During the plenary on waste management, Ruth Springer emphasized segregating waste for streams for recycling and the use of autoclave for sterilization, which is cheaper than incineration. Such methods are working in Nepal and Zimbabwe with a motivating mantra of “Waste to energy or waste of energy?” She also promoted biodigestion as a low carbon emission waste treatment which is being used in Tanzania and Madagascar. She also emphasized the importance of Resilience/Disaster preparedness to be ready for climate disasters when health care workers may be coping with three times the amount of waste. As an example, when the Gorkha earthquake occurred in 2015 in Nepal, the medical community had already been trained. If not, predictions are that they would have been dealing with had an epidemic.

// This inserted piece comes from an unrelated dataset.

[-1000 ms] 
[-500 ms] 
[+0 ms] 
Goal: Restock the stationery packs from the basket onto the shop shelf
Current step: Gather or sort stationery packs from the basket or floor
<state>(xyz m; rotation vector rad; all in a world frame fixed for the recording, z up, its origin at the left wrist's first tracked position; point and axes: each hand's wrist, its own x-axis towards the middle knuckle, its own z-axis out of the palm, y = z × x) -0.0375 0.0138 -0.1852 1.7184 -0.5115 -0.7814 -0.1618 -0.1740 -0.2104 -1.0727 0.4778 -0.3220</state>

A variety of programs in effect in Singapore were highlighted which reinforce the waste hierarchy of Refuse, Reduce, Reuse, Repair, and lastly Recycle. They practice an ecofriendly lifecycle which, if reduced at the source, leaves not much to recycle. One program, BYO Singapore has 881 outlets in which companies offer a variety of incentives to push a zero waste (ZW) government agenda. However, despite their ZW focus, incineration remains one of their waste management strategies and they are resistant to banning Styrofoam.
Another focus of energy reduction is on building design. Principles include maximizing natural light; water efficiency, including biodiversity and ecosystems, material efficiency, waste reduction; and indoor air quality. The Khoo Teck Puat Hospital is a model example of the implementation of these principles. Not only are plants, trees and running water incorporated into the design, an extensive rooftop garden provides food for the hospital patients and an opportunity for community volunteers to work in the garden.
Under the dynamic leadership of Ms. Yen Tan, the COO at Khoo Teck Puat Hospital, “A Vison of a Healthropolis” was launched. The hospital building process, design principles were integrated into operational work. They reinforce the 4Rs with Recycle as the last element, , not the first one. Other practices they’ve instituted are: refusing plastic bags and receipts, encouraging use of multi-use containers for which employees get 20 cents off, a No Straw policy, all plastic bottle stopped in 2001, upcycling all cloth – creating mittens, kimono jackets, even clothes for teddy bears. Their story is told in the newly released Seeking Sustainability.